» **ACTIVITY**: In the records below, the relevant part opens with the line containing "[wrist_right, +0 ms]" and closes with the line containing "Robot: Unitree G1"; print that part exactly and only, without its pictures.

» **WORKING DATA**:
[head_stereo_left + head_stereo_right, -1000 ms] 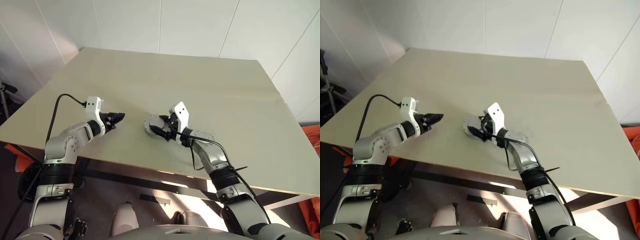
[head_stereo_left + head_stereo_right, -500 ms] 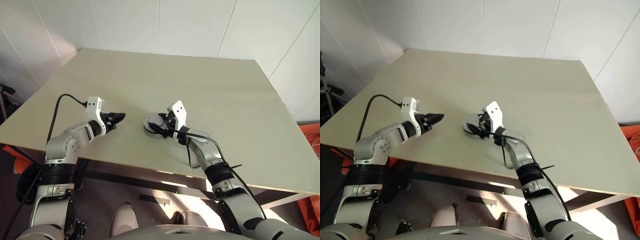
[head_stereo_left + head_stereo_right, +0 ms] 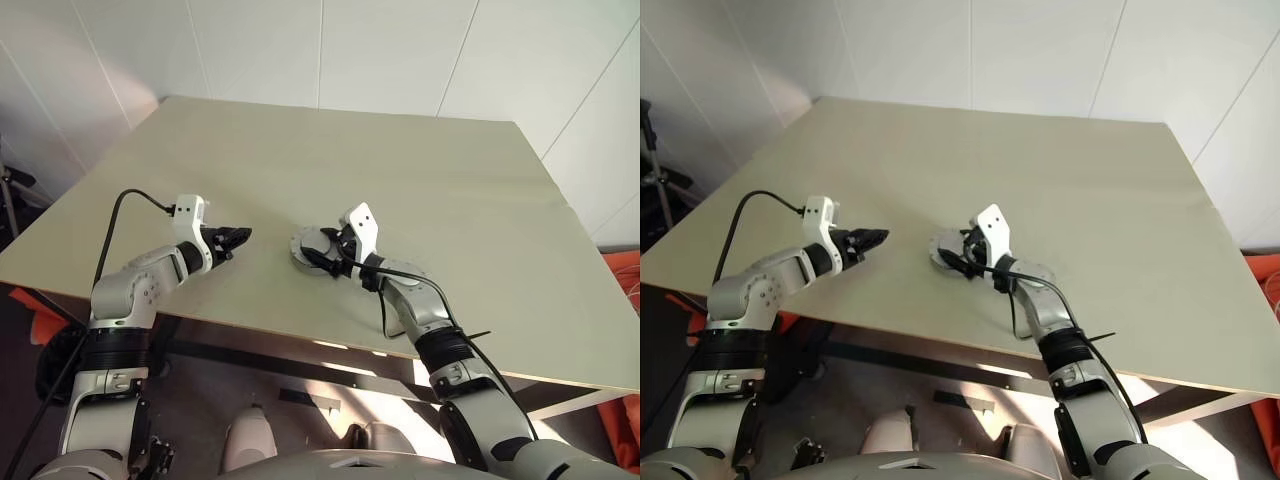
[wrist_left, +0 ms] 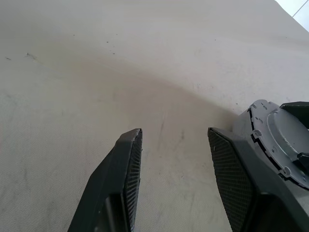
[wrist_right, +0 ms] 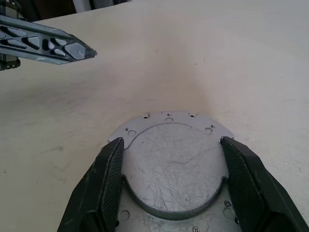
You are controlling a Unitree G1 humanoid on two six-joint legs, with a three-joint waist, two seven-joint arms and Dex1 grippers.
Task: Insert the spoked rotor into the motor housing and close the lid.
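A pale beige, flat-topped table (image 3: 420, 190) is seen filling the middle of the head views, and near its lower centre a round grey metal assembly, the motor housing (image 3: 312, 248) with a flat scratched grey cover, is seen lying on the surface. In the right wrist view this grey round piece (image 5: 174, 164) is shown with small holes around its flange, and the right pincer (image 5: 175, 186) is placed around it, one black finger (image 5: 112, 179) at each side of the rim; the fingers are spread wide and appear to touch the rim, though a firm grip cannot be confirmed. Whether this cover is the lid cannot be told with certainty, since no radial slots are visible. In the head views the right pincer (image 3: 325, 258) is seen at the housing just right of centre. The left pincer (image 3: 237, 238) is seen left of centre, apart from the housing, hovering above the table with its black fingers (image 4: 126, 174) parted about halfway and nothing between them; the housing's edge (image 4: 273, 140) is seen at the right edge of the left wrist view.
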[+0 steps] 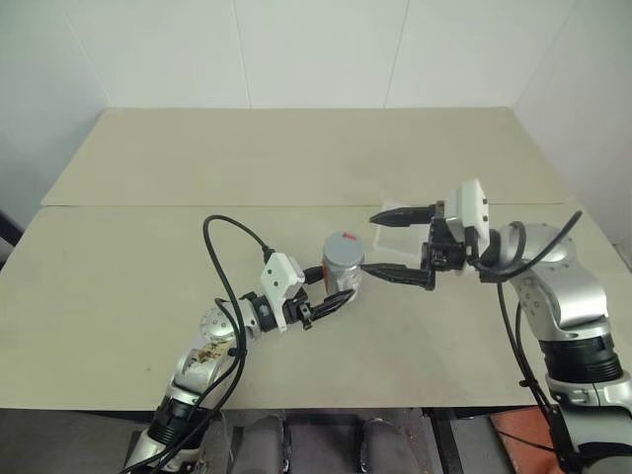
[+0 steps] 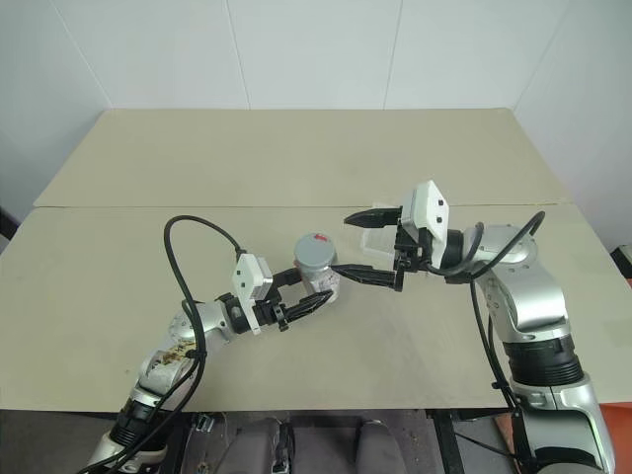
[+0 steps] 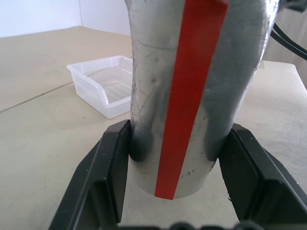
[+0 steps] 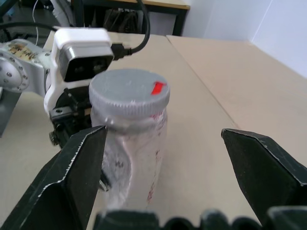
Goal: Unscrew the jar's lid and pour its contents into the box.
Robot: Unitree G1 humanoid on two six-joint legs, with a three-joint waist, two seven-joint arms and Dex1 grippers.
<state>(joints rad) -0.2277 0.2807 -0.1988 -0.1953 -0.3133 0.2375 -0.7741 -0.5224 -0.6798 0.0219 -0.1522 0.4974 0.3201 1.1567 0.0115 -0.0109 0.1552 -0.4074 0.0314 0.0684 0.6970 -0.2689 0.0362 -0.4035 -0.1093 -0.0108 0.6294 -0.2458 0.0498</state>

» **COMPLETED TASK**:
[wrist_right, +0 ms] 
You are controlling a Unitree G1 humanoid on two six-joint legs, with a three-joint waist, two seven-joint arms and Dex1 grippers.
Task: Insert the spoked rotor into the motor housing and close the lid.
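A pale beige, flat-topped table (image 3: 420, 190) is seen filling the middle of the head views, and near its lower centre a round grey metal assembly, the motor housing (image 3: 312, 248) with a flat scratched grey cover, is seen lying on the surface. In the right wrist view this grey round piece (image 5: 174, 164) is shown with small holes around its flange, and the right pincer (image 5: 175, 186) is placed around it, one black finger (image 5: 112, 179) at each side of the rim; the fingers are spread wide and appear to touch the rim, though a firm grip cannot be confirmed. Whether this cover is the lid cannot be told with certainty, since no radial slots are visible. In the head views the right pincer (image 3: 325, 258) is seen at the housing just right of centre. The left pincer (image 3: 237, 238) is seen left of centre, apart from the housing, hovering above the table with its black fingers (image 4: 126, 174) parted about halfway and nothing between them; the housing's edge (image 4: 273, 140) is seen at the right edge of the left wrist view.
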[+0 steps] 
[+0 steps] 
[+0 steps] 
[+0 steps] 
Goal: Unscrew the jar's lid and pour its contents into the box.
Robot: Unitree G1 humanoid on two six-joint legs, with a three-joint waist, two seven-joint arms and Dex1 grippers.

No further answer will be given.